Less than a year after closing a $500 million funding round led by T. Rowe Price Associates, autonomous delivery startup Nuro raises $600M. The money will be used to hire more employees and enhance its technology. In this new funding round, the lead investor was Tiger Global alongside Google LLC, SoftBank Group Corp., and several others. Nuro is now reportedly valued at $8.6 billion.
Nuro’s growing fleet of autonomous delivery vehicles can deliver groceries and medicines from shops or retail locations to consumers’ homes. As a part of a partnership with Kroger Co, Nuro’s vehicles have carried out thousands of deliveries. Neuro teamed up with FedEx corp earlier this year to evaluate whether its vehicles are suitable for parcel logistics.
Nuro’s autonomous delivery vehicle, called the R2, uses an artificial intelligence driving system and several sensors to collect data about the environment for navigating the roads. Each vehicle can ferry 400 pounds of merchandise.
The design of R2 plays a significant role in pedestrian safety. The vehicle is smaller than a car and has a specialized panel to protect pedestrians in the event of a collision. The vehicle also has a redundant braking and control system that allows it to continue operating if a component malfunction.
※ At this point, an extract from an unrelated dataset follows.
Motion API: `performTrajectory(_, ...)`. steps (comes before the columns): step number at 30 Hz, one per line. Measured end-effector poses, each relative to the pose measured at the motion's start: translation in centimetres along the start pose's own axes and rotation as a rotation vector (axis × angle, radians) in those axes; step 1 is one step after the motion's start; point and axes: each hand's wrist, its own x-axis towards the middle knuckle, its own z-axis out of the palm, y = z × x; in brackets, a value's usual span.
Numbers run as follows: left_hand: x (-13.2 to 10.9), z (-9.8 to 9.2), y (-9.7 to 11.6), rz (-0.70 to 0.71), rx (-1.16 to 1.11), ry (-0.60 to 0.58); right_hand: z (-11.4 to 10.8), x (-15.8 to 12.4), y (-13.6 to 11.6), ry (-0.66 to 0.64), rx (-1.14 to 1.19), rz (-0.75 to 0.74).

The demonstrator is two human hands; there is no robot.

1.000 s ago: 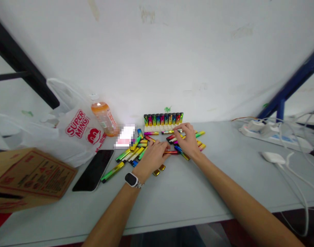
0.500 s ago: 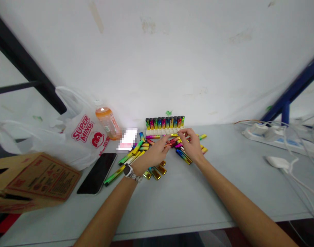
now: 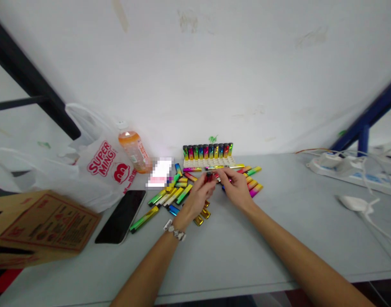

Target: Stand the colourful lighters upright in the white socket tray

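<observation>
Red lighter (image 3: 210,177) in my left hand (image 3: 199,195), fingers pinching it! Right hand (image 3: 236,187) at three o'clock, its fingers too blurred to tell; upright lighters (image 3: 208,151) at twelve.

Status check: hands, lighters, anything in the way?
Left hand: holding a red lighter, black top showing. Right hand: close beside it, grip unclear. Upright lighters: lined up in white rack. Loose lighters: scattered around both hands.

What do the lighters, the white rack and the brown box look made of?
Lighters: metal or coated plastic, given their glossy, mirror-like colours. White rack: perhaps plastic, being evenly pale; finish too small to tell. Brown box: likely cardboard, matte, with tan sides and cut slots.
</observation>
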Motion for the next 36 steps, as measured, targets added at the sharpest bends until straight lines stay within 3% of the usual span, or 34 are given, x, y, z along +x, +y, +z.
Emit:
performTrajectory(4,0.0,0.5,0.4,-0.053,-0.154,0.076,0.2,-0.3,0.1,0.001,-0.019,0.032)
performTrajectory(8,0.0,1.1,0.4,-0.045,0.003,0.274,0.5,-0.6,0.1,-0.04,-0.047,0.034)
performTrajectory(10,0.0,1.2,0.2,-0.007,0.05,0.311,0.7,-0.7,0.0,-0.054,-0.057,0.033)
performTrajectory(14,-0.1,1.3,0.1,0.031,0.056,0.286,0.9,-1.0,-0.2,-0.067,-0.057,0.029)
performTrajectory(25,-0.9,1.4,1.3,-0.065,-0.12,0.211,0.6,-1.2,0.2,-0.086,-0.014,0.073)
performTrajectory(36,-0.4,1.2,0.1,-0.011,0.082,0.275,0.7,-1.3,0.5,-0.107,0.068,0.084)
Nuro is expanding its manufacturing capabilities; the startup announced its plan to invest 40 million dollars in a test track and a new manufacturing facility. The startup aims to build vehicles faster, and the current funding round could help advance its expanding plans. The proposed test track will help the company boost the startup’s development effort by providing a safe environment to test R2’s autonomous driving software. Testing is essential because machine learning systems improve through training, and practice runs on simulated roads will improve R2’s navigation.
Additionally, Nuro is partnering with Google to enhance its autonomous driving software. The company announced a five-year strategic partnership with Google Cloud that will extend to data storage and running vehicle simulation workloads. Google’s collaboration with Nuro is notable given its sister company Waymo is also developing fully autonomous cars and vehicles.